General Surgery Coding Alert

Billing Consults:

3 Words You Can't Do Without

Quick: What three requirements distinguish a consult (99241-99263) from other inpatient and outpatient E/M services? If you can't answer, you need to brush up on the "Three R's" of consults - request, reason and response -or you may face audits or denied claims for incorrect coding.

"As specialists, surgeons will see a lot of consults," says Anita L. Carter, LPN, CPC, an instructor at A+ Medical Management and Education, a school for billing and coding in Absecon, N.J. "Essentially, a consult takes place when one physician seeks the opinion or advice of a second physician, usually a specialist, for the treatment or diagnosis of a patient."

Carter warns that the physician must meet three very specific criteria before you may claim a consult: "I won't even consider reporting a consult code unless the physician has documented the request, reason and report that distinguish a consult from a 'standard' office or hospital visit."

1. Get the Request in Writing

The request is the first of the three elements that distinguish a consult from other E/M services. A consult must be "requested by another physician or other appropriate source" (except in the case of a patient- or insurer-generated confirmatory consult, according to the Medicare Carriers Manual, section 15506. See "Confirmatory Consults Follow Different 'Request' Criteria" for more information).

"The request should be in writing and documented in the patient's medical record," Carter says. "If a request isn't there, a consult didn't take place." In an emergency department or an inpatient or outpatient setting in which the referring physician and consultant share the medical record, the request may consist of an appropriate entry in the common medical record, according to the MCM.

2. State the Reason for the Visit

In addition to a request, there must be a documented reason for the consult. "As with any service, the payer wants you to show medical necessity," says Kimberly Jawidzik, CPC, a coder with MedAssure LLC in Minneapolis. "The requesting physician should specify exactly why he or she is asking for a consult - why it is required." For example, if a patient complains of signs, symptoms or conditions indicative of stomach cancer, the requesting physician should note these and ask that the surgeon evaluate the patient's possible problems.

3. Prepare a Written Response

The final requirement to bill a consult is a written response. "The whole point of the consult is to provide an opinion," Jawidzik says. "Following the visit, the consulting physician must prepare a written report of his or her findings for the referring physician." MCM guidelines further specify that the consultation report must be "a separate document communicated to the requesting physician" [emphasis added] and kept as part of the medical record (a "verbal" report is not good enough).

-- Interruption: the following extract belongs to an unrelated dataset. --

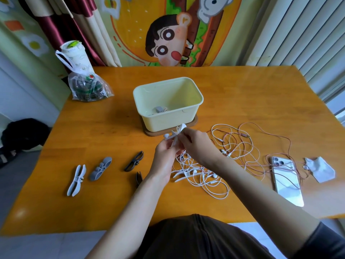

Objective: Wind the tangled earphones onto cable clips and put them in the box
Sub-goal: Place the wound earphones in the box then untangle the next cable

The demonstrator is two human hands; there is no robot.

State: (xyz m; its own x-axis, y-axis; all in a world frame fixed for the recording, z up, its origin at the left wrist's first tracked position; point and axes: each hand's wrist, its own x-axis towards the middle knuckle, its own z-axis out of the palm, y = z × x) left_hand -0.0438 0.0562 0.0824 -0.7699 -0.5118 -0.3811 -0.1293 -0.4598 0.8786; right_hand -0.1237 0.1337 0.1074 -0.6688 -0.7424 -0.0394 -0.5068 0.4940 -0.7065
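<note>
Your left hand (165,153) and right hand (196,144) both pinch a white cable clip (177,134), just in front of the box (164,122); looks like the winding step; next: pull cord free of the tangled earphones (205,176) under your wrists, wrap taut; box holds one grey bundle (159,109).

A dark brown plastic cable clip (139,178) lies mostly hidden behind the left forearm (143,195); the left hand (165,153) and right hand (197,144) cover much of a white plastic cable clip (181,128)
</note>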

Once again, if the physician does not provide a response, a consult has not occurred, and you cannot appropriately bill for one.

For example, a primary-care physician requests a consult with the surgeon for a patient with a suspected hernia. The surgeon must provide a response to the requesting physician outlining his or her findings. If the surgeon does not include this response in the medical record, you can report only a new patient visit (99201-99205) rather than a better-paying consult.

Avoid 'Transfer of Care' Language

You may bill a consult in addition to "any specifically identifiable procedure (i.e., identified with a specific CPT code) performed on or subsequent to the date of the initial consultation," CPT says. "Even if a consulting physician runs some tests or makes recommendations for treatment, it's still a consult if all the requirements are documented," Jawidzik says.

In July 1999, CMS transmittal R1644.B3 (effective Aug. 26, 1999) clarified that Medicare will pay for a consult regardless of whether treatment is initiated, as long as all consultation criteria are met and no transfer of care occurs. "If the physician doesn't accept complete responsibility for the patient, you can still report a consult, regardless of other services provided," says Eric Sandham, CHC, CPC, compliance manager for Central California Faculty Medical Group, a group practice and training facility associated with the University of California at San Francisco in Fresno.

If a transfer of care does occur, "The receiving physician would report a new or established patient visit, depending on the situation ... and setting (e.g., office or inpatient)," the MCM states.

In the above example involving the patient diagnosed with intra-abdominal abscess, the surgeon may bill a consult even though he or she also performed diagnostic testing and recommended steps to alleviate symptoms. These procedures/services do not constitute a transfer of care. If the surgeon subsequently assumes responsibility for treatment of the patient, report the visits using the appropriate established outpatient codes (99211-99215) or procedure codes.

Although "referral" or "consult and treat" do not specifically denote a transfer of care, physicians should avoid these terms when requesting or describing a consultation, Carter says. Auditors and payers may automatically consider "referral" or "treat" to mean that the physician to whom the patient is presenting for an opinion or advice is assuming complete care of the patient, and therefore may not reimburse for a legitimate consultation.